→ Task statement: Every entry below must be retyped exactly, and the pictures must be left out.

→ Records for the task:

/---

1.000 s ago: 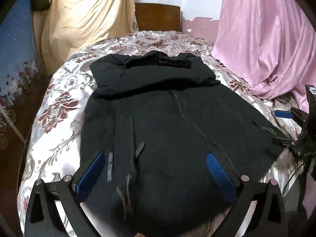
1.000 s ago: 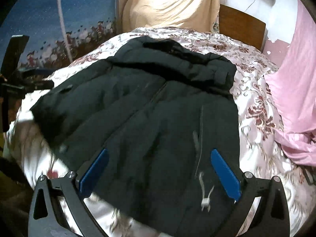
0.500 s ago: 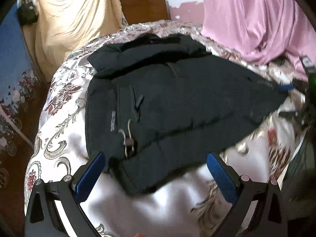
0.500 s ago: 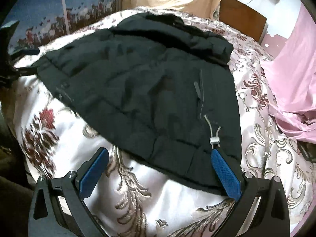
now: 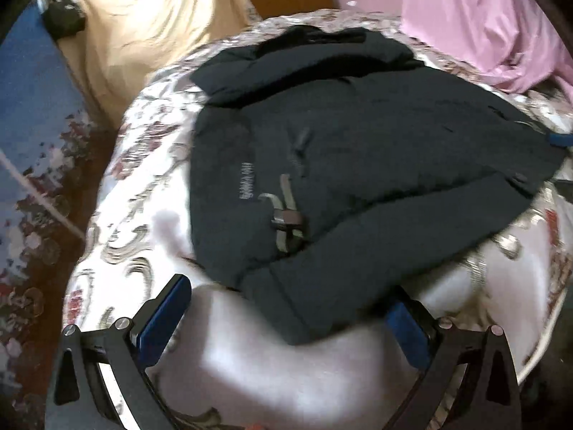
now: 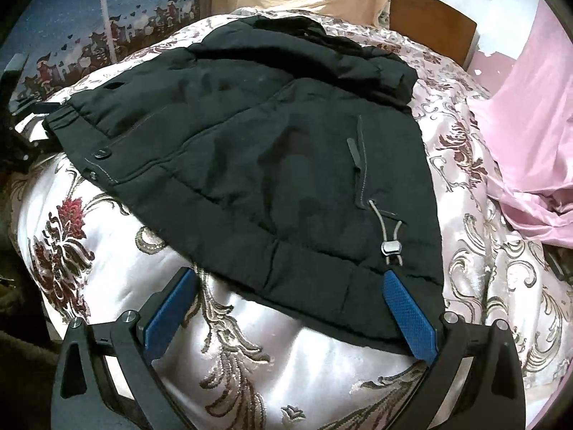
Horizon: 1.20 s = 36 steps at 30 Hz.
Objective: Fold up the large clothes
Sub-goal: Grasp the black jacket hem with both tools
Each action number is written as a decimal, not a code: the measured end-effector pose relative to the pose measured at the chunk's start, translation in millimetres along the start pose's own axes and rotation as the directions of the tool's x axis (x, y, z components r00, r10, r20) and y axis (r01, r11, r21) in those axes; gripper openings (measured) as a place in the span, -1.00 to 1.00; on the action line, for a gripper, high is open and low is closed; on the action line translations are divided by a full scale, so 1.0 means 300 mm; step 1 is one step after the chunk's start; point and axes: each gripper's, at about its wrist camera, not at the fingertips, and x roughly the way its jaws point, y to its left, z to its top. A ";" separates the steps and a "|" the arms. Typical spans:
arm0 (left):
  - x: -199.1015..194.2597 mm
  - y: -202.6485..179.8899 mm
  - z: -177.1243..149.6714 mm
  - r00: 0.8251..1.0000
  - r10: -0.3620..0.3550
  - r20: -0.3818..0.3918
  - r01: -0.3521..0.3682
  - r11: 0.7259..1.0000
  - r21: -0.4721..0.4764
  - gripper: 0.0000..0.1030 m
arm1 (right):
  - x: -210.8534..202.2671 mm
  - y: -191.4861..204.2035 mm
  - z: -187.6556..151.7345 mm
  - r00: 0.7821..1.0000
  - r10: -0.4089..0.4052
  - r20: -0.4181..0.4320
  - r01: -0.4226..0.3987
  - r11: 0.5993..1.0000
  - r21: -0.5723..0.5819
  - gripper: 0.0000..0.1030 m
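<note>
Both pairs of jaws gape wide and hold nothing: the left gripper (image 5: 283, 319) and the right gripper (image 6: 286, 308) hover at the near hem of the black jacket (image 6: 250, 150), which lies spread on the floral bedspread (image 6: 118, 279). Its toggle cord (image 6: 390, 243) sits just beyond the right fingers. I'd pinch hem corners squarely, keeping the cord clear. A second ago both grippers stood over the coat's body; now they've backed off, baring bedspread.
</note>
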 end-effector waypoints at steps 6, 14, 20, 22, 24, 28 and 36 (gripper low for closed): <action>-0.030 -0.002 0.007 0.996 0.076 0.057 -0.077 0.997 0.026 1.00 | -0.006 0.011 -0.009 0.996 -0.089 0.002 0.089 0.993 -0.081 0.97; -0.067 -0.001 0.046 0.991 0.039 0.126 -0.043 0.998 0.034 0.22 | 0.021 0.064 0.036 0.974 -0.225 0.020 0.223 0.943 -0.245 0.97; -0.063 -0.020 0.063 0.991 -0.021 0.133 0.015 0.999 0.046 -0.29 | 0.009 0.081 0.045 0.968 -0.245 0.055 0.250 0.926 -0.284 0.77; -0.062 -0.023 0.064 0.991 -0.034 0.132 0.029 0.999 0.041 -0.36 | -0.004 0.093 0.037 0.975 -0.214 0.066 0.224 0.929 -0.296 0.30; -0.063 -0.021 0.065 0.990 -0.052 0.130 0.049 0.998 0.030 -0.43 | -0.012 0.108 0.028 0.979 -0.189 0.079 0.205 0.929 -0.307 -0.03; -0.065 -0.024 0.067 0.990 -0.054 0.129 0.050 0.998 0.034 -0.49 | -0.018 0.125 0.017 0.980 -0.165 0.115 0.192 0.938 -0.289 -0.61; -0.085 -0.032 0.066 0.989 -0.045 0.144 0.043 0.999 0.019 -0.66 | -0.060 0.096 0.013 0.976 -0.120 0.184 0.152 0.974 -0.170 -0.87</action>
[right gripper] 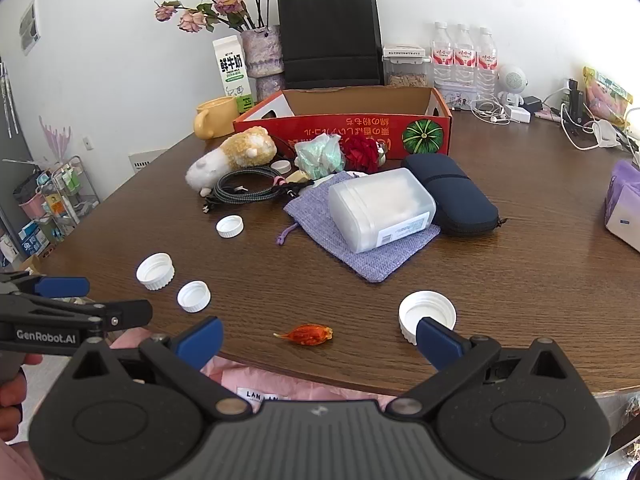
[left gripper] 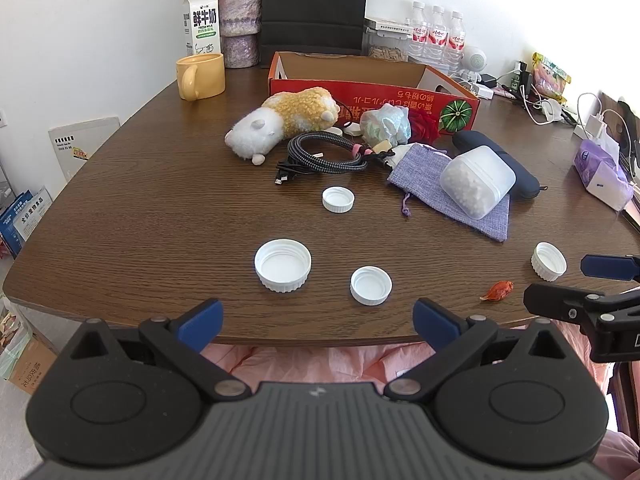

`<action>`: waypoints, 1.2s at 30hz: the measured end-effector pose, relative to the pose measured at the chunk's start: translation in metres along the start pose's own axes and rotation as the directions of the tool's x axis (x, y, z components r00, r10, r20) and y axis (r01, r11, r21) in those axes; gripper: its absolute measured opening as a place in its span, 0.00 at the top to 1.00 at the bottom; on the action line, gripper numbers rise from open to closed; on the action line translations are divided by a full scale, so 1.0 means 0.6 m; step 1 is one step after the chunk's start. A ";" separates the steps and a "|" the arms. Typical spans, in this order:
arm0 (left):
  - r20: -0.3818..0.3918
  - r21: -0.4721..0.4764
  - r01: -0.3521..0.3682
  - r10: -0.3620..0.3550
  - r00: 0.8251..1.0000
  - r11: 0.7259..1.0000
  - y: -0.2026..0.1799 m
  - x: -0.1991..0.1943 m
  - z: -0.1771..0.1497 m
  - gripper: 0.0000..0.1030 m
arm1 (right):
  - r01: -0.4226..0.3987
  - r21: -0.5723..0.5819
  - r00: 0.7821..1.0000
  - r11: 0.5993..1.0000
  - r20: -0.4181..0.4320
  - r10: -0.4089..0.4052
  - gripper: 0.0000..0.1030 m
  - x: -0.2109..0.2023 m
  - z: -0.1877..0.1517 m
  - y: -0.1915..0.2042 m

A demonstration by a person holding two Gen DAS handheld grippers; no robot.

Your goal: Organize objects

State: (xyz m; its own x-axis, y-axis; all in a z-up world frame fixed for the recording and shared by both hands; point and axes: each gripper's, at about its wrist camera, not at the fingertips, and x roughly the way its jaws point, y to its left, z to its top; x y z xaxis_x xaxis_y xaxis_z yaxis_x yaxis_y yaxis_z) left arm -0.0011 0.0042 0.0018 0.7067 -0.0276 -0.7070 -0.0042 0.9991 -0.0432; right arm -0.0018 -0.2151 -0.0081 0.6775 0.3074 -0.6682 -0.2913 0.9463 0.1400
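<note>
Both units stand at the near table edge, pitched down. The left gripper (left gripper: 318, 326) is spread wide and empty; two white caps (left gripper: 283, 265) lie just ahead of it. The right gripper (right gripper: 320, 338) is likewise wide and empty, one cap (right gripper: 427, 314) just beyond its right finger and an orange scrap (right gripper: 307, 334) between its fingertips. Risk: caps are low and smooth; a shallow pinch could skid one off the edge.

Dark wood table (left gripper: 160, 184), white caps (left gripper: 283, 265), plush toy (left gripper: 284, 122), red box (left gripper: 372, 92), cables (left gripper: 324, 152)
</note>
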 end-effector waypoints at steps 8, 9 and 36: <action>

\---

→ Solved exercise:
1.000 s ago: 
1.000 s ago: 
0.500 s ago: 
0.500 s ago: 
now: 
now: 
Horizon: 1.20 s = 36 steps at 30 Hz.
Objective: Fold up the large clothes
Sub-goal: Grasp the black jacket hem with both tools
Each action number is written as a decimal, not a code: the measured end-effector pose relative to the pose measured at the chunk's start, translation in millimetres along the start pose's own axes and rotation as the directions of the tool's x axis (x, y, z components r00, r10, r20) and y axis (r01, r11, r21) in those axes; gripper openings (measured) as a place in the span, -1.00 to 1.00; on the action line, for a gripper, high is open and low is closed; on the action line translations are divided by a full scale, so 1.0 means 300 mm; step 1 is one step after the chunk's start; point and axes: each gripper's, at about its wrist camera, not at the fingertips, and x roughly the way its jaws point, y to its left, z to its top. A ";" separates the steps and a "|" the arms. Typical spans:
arm0 (left):
  - x: -199.1015..194.2597 mm
  - y: -202.6485..179.8899 mm
  - z: -177.1243..149.6714 mm
  - r00: 0.8251..1.0000
  - r10: -0.3620..0.3550
  - r20: -0.3818..0.3918
  - r01: -0.3521..0.3682
  - r11: 0.7259..1.0000
  - r21: -0.4721..0.4764
  - gripper: 0.0000..0.1030 m
arm1 (right):
  - x: -210.8534..202.2671 mm
  - y: -191.4861..204.2035 mm
  - z: -187.6556..151.7345 mm
  - r00: 0.7821..1.0000
  - r10: -0.4089..0.4052
  - r20: -0.4181..0.4320
  - r01: -0.4226..0.3987
  - r11: 0.5993..1.0000
  - r21: -0.5723..0.5819
  - gripper: 0.0000..0.1030 m
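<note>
Both pairs of jaws gape wide and hold nothing: the left gripper (image 5: 283, 319) and the right gripper (image 6: 286, 308) hover at the near hem of the black jacket (image 6: 250, 150), which lies spread on the floral bedspread (image 6: 118, 279). Its toggle cord (image 6: 390, 243) sits just beyond the right fingers. I'd pinch hem corners squarely, keeping the cord clear. A second ago both grippers stood over the coat's body; now they've backed off, baring bedspread.
</note>
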 end-effector waypoints at steps 6, 14, 20, 22, 24, 28 and 36 (gripper low for closed): <action>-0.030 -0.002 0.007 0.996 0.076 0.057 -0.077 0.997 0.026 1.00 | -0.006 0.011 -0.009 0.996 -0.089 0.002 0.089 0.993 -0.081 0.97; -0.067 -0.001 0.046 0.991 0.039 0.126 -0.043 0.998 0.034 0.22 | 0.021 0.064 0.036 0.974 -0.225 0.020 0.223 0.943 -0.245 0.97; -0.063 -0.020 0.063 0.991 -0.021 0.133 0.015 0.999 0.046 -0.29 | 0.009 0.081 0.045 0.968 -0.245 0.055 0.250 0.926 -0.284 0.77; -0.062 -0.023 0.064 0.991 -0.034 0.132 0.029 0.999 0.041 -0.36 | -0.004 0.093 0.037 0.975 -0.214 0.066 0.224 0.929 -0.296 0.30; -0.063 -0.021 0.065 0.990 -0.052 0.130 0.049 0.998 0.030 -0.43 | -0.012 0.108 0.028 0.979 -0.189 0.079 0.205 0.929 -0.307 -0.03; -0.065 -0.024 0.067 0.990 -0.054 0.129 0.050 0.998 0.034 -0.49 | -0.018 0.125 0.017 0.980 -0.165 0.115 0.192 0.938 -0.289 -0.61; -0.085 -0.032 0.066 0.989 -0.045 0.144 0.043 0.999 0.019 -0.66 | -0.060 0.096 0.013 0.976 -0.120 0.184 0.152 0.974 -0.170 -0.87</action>
[right gripper] 
[left gripper] 

`<action>`: waypoints, 1.2s at 30hz: the measured end-effector pose, relative to the pose measured at the chunk's start: translation in metres along the start pose's own axes and rotation as the directions of the tool's x axis (x, y, z components r00, r10, r20) and y axis (r01, r11, r21) in those axes; gripper: its absolute measured opening as a place in its span, 0.00 at the top to 1.00 at the bottom; on the action line, gripper numbers rise from open to closed; on the action line translations are divided by a full scale, so 1.0 means 0.6 m; step 1 is one step after the chunk's start. A ";" separates the steps and a "|" the arms. Typical spans, in this order:
arm0 (left):
  - r20: -0.3818..0.3918
  - r21: -0.4721..0.4764
  - r01: -0.3521..0.3682
  - r10: -0.3620..0.3550
  - r00: 0.8251..1.0000
  - r11: 0.7259..1.0000
  - y: -0.2026..0.1799 m
  - x: -0.1991..0.1943 m
  - z: -0.1771..0.1497 m
  - gripper: 0.0000..0.1030 m
arm1 (right):
  - r01: -0.4226..0.3987
  - r21: -0.5723..0.5819
  - r00: 0.7821..1.0000
  - r11: 0.5993..1.0000
  - r20: -0.4181..0.4320
  - r10: -0.4089..0.4052
  - gripper: 0.0000..0.1030 m
  - x: -0.2109..0.2023 m
  - z: -0.1877..0.1517 m
  - y: -0.1915..0.2042 m

A demonstration by a person holding two Gen DAS handheld grippers; no robot.

Your goal: Organize objects

State: (xyz m; its own x-axis, y-axis; all in a z-up world frame fixed for the recording and shared by both hands; point and axes: each gripper's, at about its wrist camera, not at the fingertips, and x roughly the way its jaws point, y to its left, z to its top; x y z xaxis_x xaxis_y xaxis_z yaxis_x yaxis_y yaxis_z) left arm -0.0011 0.0042 0.0018 0.7067 -0.0276 -0.7070 -0.0042 0.9991 -0.0432; right arm -0.0018 -0.2151 -0.0081 0.6775 0.3074 -0.6682 -0.2913 0.9463 0.1400
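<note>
Both units stand at the near table edge, pitched down. The left gripper (left gripper: 318, 326) is spread wide and empty; two white caps (left gripper: 283, 265) lie just ahead of it. The right gripper (right gripper: 320, 338) is likewise wide and empty, one cap (right gripper: 427, 314) just beyond its right finger and an orange scrap (right gripper: 307, 334) between its fingertips. Risk: caps are low and smooth; a shallow pinch could skid one off the edge.

Dark wood table (left gripper: 160, 184), white caps (left gripper: 283, 265), plush toy (left gripper: 284, 122), red box (left gripper: 372, 92), cables (left gripper: 324, 152)
</note>
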 end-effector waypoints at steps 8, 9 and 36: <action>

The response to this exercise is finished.